Jusqu’au 22 novembre, le Prix Carmignac expose, au Réfectoire des Cordeliers dans le 6e arrondissement de la capitale, sa lauréate, la photojournaliste Fabiola Ferrero. Portée par une scénographie poignante, sa série Venezuela, The wells run dry fait l’état d’un pays rongé par la crise que les fragments d’un passé prospère ne parviennent pas à maintenir à flot.

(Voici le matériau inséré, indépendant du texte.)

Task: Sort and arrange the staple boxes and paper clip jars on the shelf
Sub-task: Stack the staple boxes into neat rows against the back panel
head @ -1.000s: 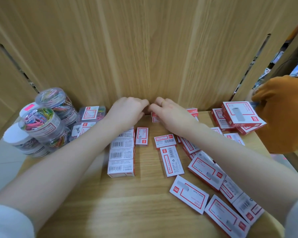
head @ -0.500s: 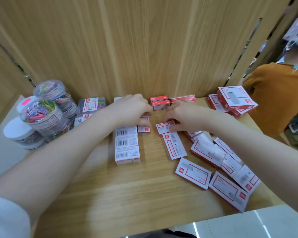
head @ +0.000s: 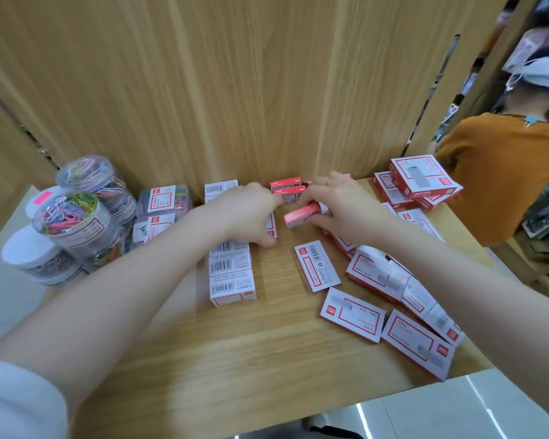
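Note:
Red-and-white staple boxes lie over the wooden shelf (head: 235, 359). My right hand (head: 343, 207) grips a small staple box (head: 300, 215) lifted on its edge, just in front of two stacked red boxes (head: 286, 189) at the back wall. My left hand (head: 251, 213) rests curled on another small box (head: 270, 228), at the far end of a row of barcode-side-up boxes (head: 232, 277). Clear paper clip jars (head: 73, 223) full of coloured clips stand stacked at the left.
More staple boxes lie scattered at the front right (head: 417, 343), and a pile of larger ones (head: 422, 179) sits at the back right. A person in an orange shirt (head: 501, 172) stands beyond the shelf's right side. Flat clip boxes (head: 164, 198) lie beside the jars.
My right hand has picked a small staple box off the shelf and turned it on edge. My left hand stayed near the row. The view tilted down and back.

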`<state>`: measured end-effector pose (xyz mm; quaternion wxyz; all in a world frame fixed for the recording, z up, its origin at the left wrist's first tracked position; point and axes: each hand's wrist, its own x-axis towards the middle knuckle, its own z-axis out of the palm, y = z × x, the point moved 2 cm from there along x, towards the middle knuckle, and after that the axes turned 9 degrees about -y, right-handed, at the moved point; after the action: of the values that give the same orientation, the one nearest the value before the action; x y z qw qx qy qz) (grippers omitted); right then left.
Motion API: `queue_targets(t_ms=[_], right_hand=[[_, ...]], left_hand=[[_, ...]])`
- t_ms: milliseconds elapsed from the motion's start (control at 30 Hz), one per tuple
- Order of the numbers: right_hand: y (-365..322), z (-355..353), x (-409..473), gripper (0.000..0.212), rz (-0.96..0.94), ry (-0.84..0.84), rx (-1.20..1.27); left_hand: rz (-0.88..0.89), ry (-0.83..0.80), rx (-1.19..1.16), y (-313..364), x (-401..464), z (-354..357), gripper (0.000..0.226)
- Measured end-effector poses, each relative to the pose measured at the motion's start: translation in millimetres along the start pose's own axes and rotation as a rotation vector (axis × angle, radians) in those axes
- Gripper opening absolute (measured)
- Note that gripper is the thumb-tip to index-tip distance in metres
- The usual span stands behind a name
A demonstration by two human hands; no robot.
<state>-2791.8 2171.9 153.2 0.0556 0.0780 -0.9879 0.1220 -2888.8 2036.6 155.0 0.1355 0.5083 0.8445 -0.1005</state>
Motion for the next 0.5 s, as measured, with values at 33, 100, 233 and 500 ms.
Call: queue_targets(t_ms=[33,100,233,500], right_hand=[[1,-4,-2,0.016,-0.006,0.055,0.045],[4,-11,-5,0.015,0.014,0.133,0.148],[12,-15,-11,0.014,0.131,0.134,0.387],[8,-13,-9,0.022,0.272,0.046,1.193]], left_hand=[[0.017,0.044,-0.058,0,-1,-2,0.060],[0.044,0.154,-0.191,-1,-5,-8,0.062],[0.118,0.365,-0.465,-1,-14,-13,0.063],[0.004,0.369,-1.408,0,-12,-12,0.004]])
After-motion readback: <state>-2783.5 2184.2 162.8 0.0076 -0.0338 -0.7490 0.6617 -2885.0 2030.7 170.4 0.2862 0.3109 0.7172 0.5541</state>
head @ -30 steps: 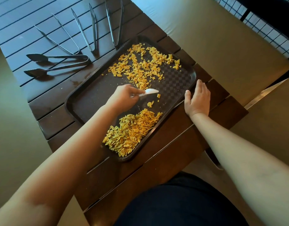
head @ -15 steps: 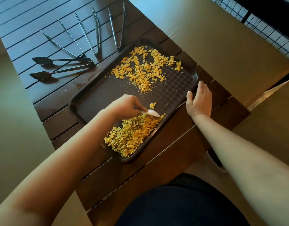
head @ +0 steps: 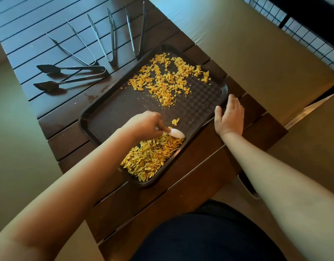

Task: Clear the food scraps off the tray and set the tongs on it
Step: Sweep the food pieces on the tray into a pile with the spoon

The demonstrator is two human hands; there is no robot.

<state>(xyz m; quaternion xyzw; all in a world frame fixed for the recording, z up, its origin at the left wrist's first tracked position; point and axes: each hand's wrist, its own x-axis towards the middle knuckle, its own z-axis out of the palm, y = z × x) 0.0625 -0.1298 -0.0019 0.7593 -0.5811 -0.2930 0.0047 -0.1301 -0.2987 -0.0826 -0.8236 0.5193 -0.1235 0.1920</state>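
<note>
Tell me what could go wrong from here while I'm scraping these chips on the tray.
The chip pile sits heaped against the tray's near corner, so another pull of the white spoon in your left hand could push pieces over the rim onto the wooden table. That corner also seems to overhang the table edge, and your right hand only rests flat beside the tray, so it might slide or tip.

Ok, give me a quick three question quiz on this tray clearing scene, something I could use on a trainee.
1. True or false: the right hand grips a pair of tongs.
2. What does the left hand hold? A) white scraper B) sponge C) fork
3. How many pairs of tongs lie on the slatted table beyond the tray?

Key: 1 false, it rests flat at the tray's edge. 2 A. 3 four.
</note>
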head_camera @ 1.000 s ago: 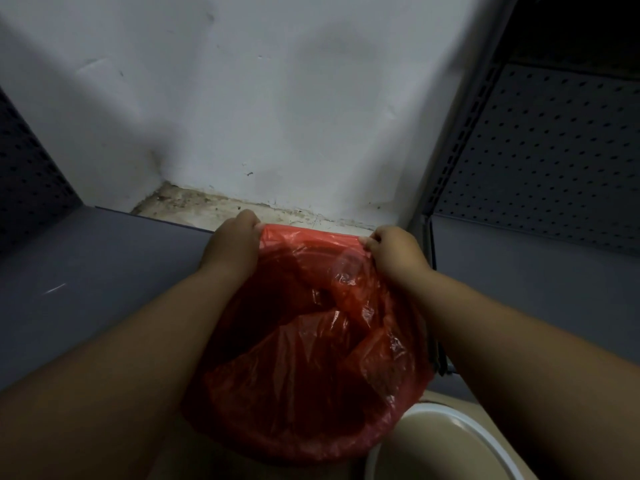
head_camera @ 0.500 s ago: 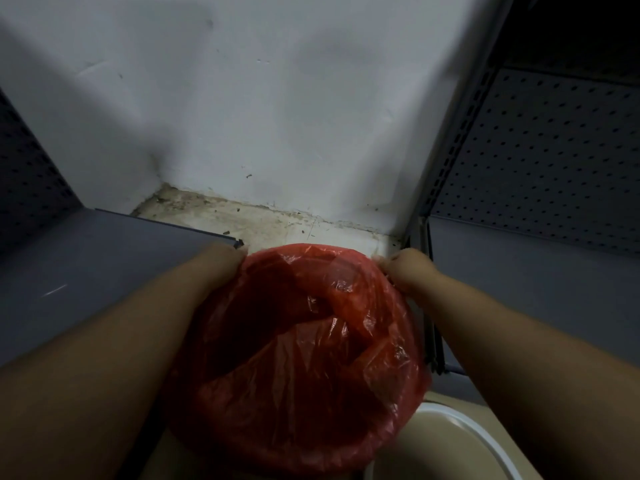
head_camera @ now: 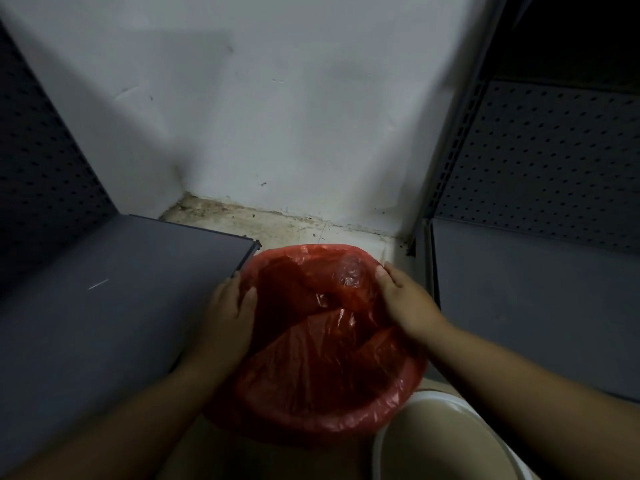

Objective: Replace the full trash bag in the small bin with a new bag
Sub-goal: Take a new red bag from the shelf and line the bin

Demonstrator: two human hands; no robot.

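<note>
Reaching forward, your left hand and right hand each press flat, fingers released, on the crinkled red plastic bag at opposite rims.

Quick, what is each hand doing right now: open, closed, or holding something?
Left hand: open, fingers pressing the red bag at its left rim.
Right hand: open, resting on the bag's right rim.

Grey shelves, white basin
</note>
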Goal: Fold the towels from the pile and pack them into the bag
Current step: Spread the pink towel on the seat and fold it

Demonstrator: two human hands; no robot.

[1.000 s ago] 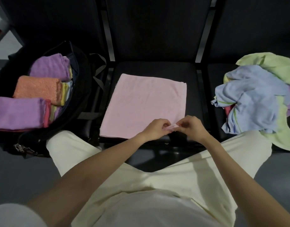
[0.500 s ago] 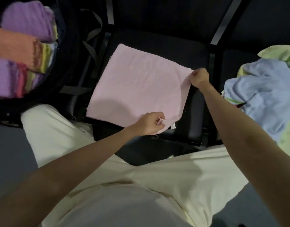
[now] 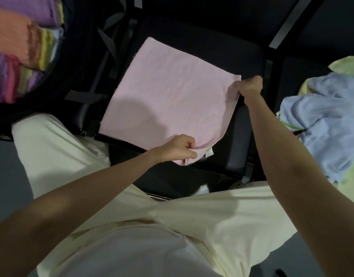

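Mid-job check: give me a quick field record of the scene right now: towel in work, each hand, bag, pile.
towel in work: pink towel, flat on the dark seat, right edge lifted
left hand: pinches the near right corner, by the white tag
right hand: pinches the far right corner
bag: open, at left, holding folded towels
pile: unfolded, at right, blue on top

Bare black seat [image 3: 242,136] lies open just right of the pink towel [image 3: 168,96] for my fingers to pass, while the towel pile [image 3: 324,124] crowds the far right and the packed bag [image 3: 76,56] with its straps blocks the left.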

« Je suis revenue en 2022, deux ans après avoir émigré, et quand je me suis vue au milieu de ce délabrement, j’ai cherché refuge dans les souvenirs – les miens et ceux des autres. Dans ce reportage, je me mets en quête des vestiges du pays pétrolier prospère dans lequel j’ai grandi, et de la mémoire d’un temps d’avant l’effondrement »,
déclare Fabiola Ferrero. Au Réfectoire des Cordeliers, dans le cadre du parcours PhotoSaintGermain, la photojournaliste et lauréate du Prix Carmignac 2022 présente Venezuela, The wells run dry. Un récit entre deux temps, deux mémoires frappantes. Autrefois perçu comme un eldorado prospère, le pays s’embourbe aujourd’hui dans une crise sociale et économique majeure : en sept ans, son PIB a chuté de 80%, et ses importations ont été divisées par dix. Corruption, hyperinflation, pénuries d’eau, de nourriture, de médicaments, résurrection de maladies éradiquées, protestations noyées dans le sang… À ce jour, plus de sept millions d’habitants – soit un sur quatre – ont choisi l’exil. La fuite d’un foyer guidée par un espoir vacillant – celui d’une existence meilleure. Forte de son éducation journalistique, Fabiola Ferrero poursuit ici une œuvre complexe, réfléchie, qu’elle développe et affine depuis plusieurs années déjà. Un travail porté par des recherches minutieuses, une hargne sincère, une émotion qu’elle infuse dans chaque cliché, chaque légende, pour que les regardeur·ses ne puissent plus oublier.
Capturer le déclin
Illustrant à merveille son approche, l’exposition Venezuela, The wells run dry propose immédiatement aux visiteur·ses un choix étonnant : « entrer par le passé » ou « entrer par le présent ». La première option nous emporte dans une quête de souvenirs, dans les bribes de mémoires, d’instants d’inconnus. Un écho à la propre enfance de la photographe, qu’elle a dû laisser derrière elle en partant du pays. « Au Venezuela, quand un émigrant s’en va, les albums sont abandonnés dans des maisons laissées en l’état. Ils prennent la poussière et la rouille, comme chez moi à Caracas, où une ancienne version de moi-même se trouve parmi de vieilles images », écrit-elle. Accrochés de manière à tenir debout, les clichés d’anonymes se suivent, comme un autel rendant hommage aux passés abandonnés.
Plus sombre, le parcours « présent » nous plonge dans la pénombre, révélant des ruines, des livres calcinés, des rues désertes… Ici, la disposition des images – faisant écho à celle du chapitre passé – prend des airs de cimetières, reflétant un monde triste où règnent souffrance et pauvreté. En continuant, nos pas nous guident vers la portion commune des deux voyages. Ici aussi, les photos figées « debout » nous font face et nous immergent dans une réalité sinistre. Car, c’est le déclin que capture Fabiola Ferrero. Les ruines d’une nation anciennement riche, dont les cicatrices ne cessent de s’approfondir. Des visages fatigués des personnes qu’elle croise aux traces laissées par les mites et les chauves-souris dans les salles de classe désertées… Elle dépeint avec brio la colère, le découragement, la douleur des siens. Celles et ceux qui partent pour trouver ailleurs une chance de vivre, et celles et ceux qui restent dans l’attente – peut-être infinie – d’un jour meilleur.